Equation 1 is the simplest possible equation for the interaction of three variables x, y and z. If any two components of the acceleration of the vehicle are equal to zero, ASI reaches its limit value of 1, if the third component of the acceleration reaches its limit value. If two or three components are not equal to zero, the ASI may be 1 if the individual components are significantly below the limit values. Extreme accelerations are interpreted as values below which the risk of passenger injury is very small (minor injuries, if any). In equation (1), ASI is a dimensionless quantity, it is a scalar function of time, and in general for the TS point under consideration, it has only positive values.

Equation 2 is a low-pass filter that takes into account the fact that vehicle accelerations can be communicated to the passenger’s body through relatively soft contacts that cannot transmit the highest frequencies:

$$\begin{array}{l}\mathrm{At}R\mathrm{but}\mathrm{at}nen\mathrm{and}e2\\ {\overline{a}}_y\left(t\right)=\frac{\mathrm{one}}{\delta }{\displaystyle \underset{t}{\overset{t+\delta }{\int }}{a}_{y}dt}\end{array}$$

For passengers wearing seat belts, the following acceleration limits are typically used:

, $${\widehat{a}}_y=9g$$

, $${\widehat{a}}_z=10g$$

$${\widehat{a}}_x=12g$$

, $${\widehat{a}}_y=9g$$

, $${\widehat{a}}_z=10g$$

Where:

g = 9.81 m / s ² - reference value for acceleration;

, $${\widehat{a}}_y$$

и $${\widehat{a}}_z$$

- компоненты ускорения рассматриваемой точки Р транспортного средства. $${\widehat{a}}_x$$

, $${\widehat{a}}_y$$

and $${\widehat{a}}_z$$

- acceleration components of the considered point P of the vehicle.

Thus, we can conclude that the more the ASI exceeds one, the greater the risk for the passenger at this point to get injured. Therefore, the maximum value reached by ASI during a collision is taken as a separate measure of the degree of danger, or according to

$$\begin{array}{l}\mathrm{At}R\mathrm{but}\mathrm{at}nen\mathrm{and}e3\\ ASI=\max \left[ASI\left(t\right)\right]\end{array}$$

The concept of a safety assessment based on Theoretical Head Impact Velocity is used to assess the degree of a passenger’s blow to the head, for vehicles equipped with a passive safety system in the form of seat belts, in an accident. In the framework of this concept, a passenger (passenger's head) is considered as a freely moving object, which, like a car, changes its speed when it collides with a barrier or obstacle, continuing to move until it collides with any surface inside the car.

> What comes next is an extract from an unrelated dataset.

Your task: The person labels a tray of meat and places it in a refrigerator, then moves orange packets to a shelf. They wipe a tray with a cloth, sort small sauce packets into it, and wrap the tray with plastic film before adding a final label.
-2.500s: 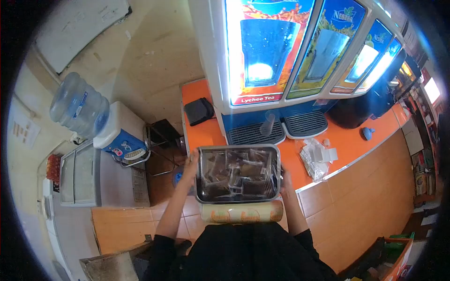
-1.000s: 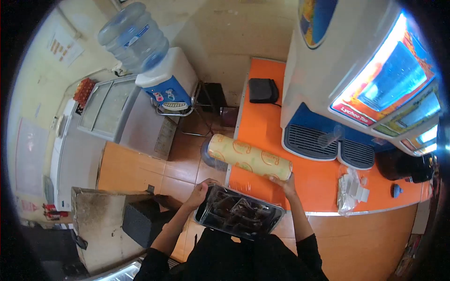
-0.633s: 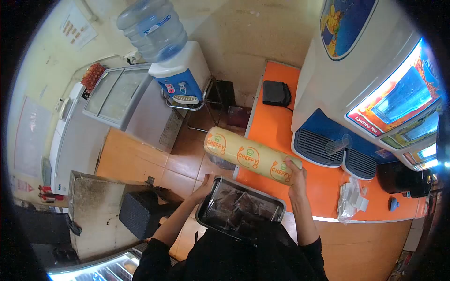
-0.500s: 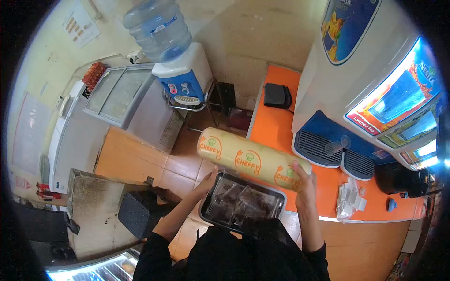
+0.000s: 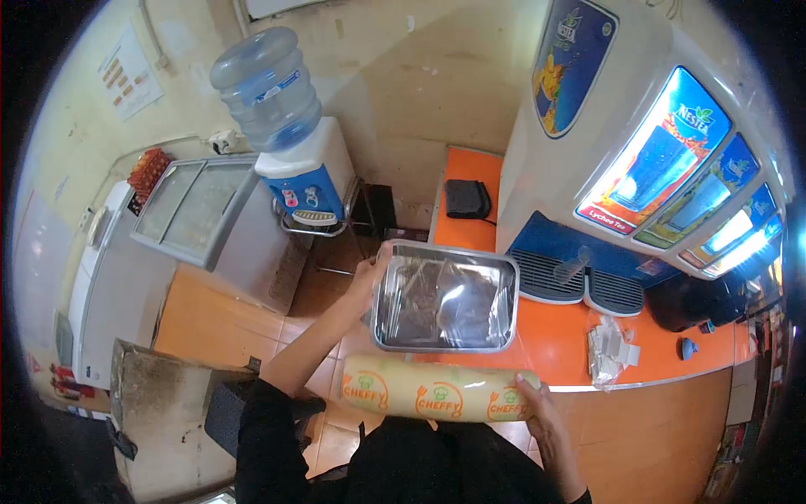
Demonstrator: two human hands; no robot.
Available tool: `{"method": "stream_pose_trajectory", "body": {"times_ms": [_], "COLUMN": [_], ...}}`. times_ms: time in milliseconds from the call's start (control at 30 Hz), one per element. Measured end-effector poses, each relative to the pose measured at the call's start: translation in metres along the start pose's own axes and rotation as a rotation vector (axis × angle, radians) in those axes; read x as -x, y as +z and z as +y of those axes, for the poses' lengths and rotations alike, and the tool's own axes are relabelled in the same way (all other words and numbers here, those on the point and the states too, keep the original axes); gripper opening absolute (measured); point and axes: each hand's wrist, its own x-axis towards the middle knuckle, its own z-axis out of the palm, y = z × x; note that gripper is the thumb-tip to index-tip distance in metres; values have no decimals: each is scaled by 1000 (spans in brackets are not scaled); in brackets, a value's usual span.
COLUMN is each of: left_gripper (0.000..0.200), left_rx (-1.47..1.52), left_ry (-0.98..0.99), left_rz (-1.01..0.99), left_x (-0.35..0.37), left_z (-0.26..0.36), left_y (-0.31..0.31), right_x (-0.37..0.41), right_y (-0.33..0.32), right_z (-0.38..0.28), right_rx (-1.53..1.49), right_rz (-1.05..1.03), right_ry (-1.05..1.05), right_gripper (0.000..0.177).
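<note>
My left hand (image 5: 368, 279) is closed on the left rim of a shiny rectangular metal tray (image 5: 445, 345). The tray is raised with its inside facing me, and clear, crinkled plastic shows across its bottom. Below it in the view, my right hand (image 5: 543, 413) grips one end of a thick, pale yellow roll (image 5: 426, 391) with orange "CHEFFY" print. The roll lies level across the front of my body, thumb on its upper side. Part of the left fingers is hidden behind the tray.
At the right, an orange counter (image 5: 470, 160) carries a drink dispenser (image 5: 525, 168), a black pouch (image 5: 467, 199) and plastic packaging (image 5: 611, 353). A water dispenser (image 5: 306, 172) and a glass-topped freezer (image 5: 197, 206) stand at the back left. A worn box-like surface (image 5: 159, 403) is at lower left.
The tray has risen and tilted up, moving forward from under the roll. My right hand has brought the roll down and closer to my body. The view has shifted slightly.
</note>
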Motion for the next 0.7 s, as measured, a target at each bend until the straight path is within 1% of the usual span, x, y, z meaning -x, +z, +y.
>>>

The module of the velocity vector of the theoretical head is used to estimate the degree of rigidity of the vehicle’s impact on the obstacle. This implies that after the collision, the head remains in contact with the surface for the rest of the time. And it has the same acceleration characteristics as the vehicle itself during the rest of the time of contact interaction with the barrier.

At the beginning of the contact of the vehicle with the barrier, both the vehicle and the theoretical head have the same horizontal speed V ₀ , while the movement of the vehicle is exclusively translational. It is assumed that during the impact the vehicle moves only in the horizontal plane, since high levels of slope, roll or vertical movement are not so significant if the machine does not roll over.

On Fig (1 - the origin, 2 - the position of the theoretical head) shows the coordinate system TC - 1 _xy , where x is the longitudinal axis, y is the transverse axis. The origin of coordinates (indicated by 1 in FIG. 8) is a vehicle point close to, but not necessarily coinciding with, the center of gravity. The accelerations of point 1 will be used to analyze the behavior of the vehicle in assessing the theoretical speed of a head strike.

An example of assessing the theoretical speed of a head strike (Fig. 8 point 2)

и $${\ddot{y}}_c$$

- ускорения точки 1 (в м/с²) вдоль осей ТС х и у соответственно, а ψ - скорость рыскания (в радианах в секунду, $$\ddot{x}$$

- положительное вперед, $$\ddot{y}$$

- положительное в правую сторону и ψ - положительное по часовой стрелке, если смотреть сверху);- let be $${\ddot{x}}_c$$

and $${\ddot{y}}_c$$

- accelerations of point 1 (in m / s ² ) along the axes of the vehicle x and y, respectively, and ψ is the yaw rate (in radians per second, $$\ddot{x}$$

- positive forward $$\ddot{y}$$

- positive to the right side and ψ - positive clockwise, when viewed from above);

- the coordinate system of the earth is OXY, horizontal, the X axis is aligned with the speed V ₀ , and the origin 0 coincides with the initial position of the base point 1 of the vehicle. X _c (t) and Y _c (t) are the earth coordinates of the starting point of the TS C, and X _b (1) and Y _b (t) are the earth coordinates of the theoretical head (2).

Using the assumptions and hypotheses discussed above, the movement of the vehicle and the theoretical head is calculated as follows.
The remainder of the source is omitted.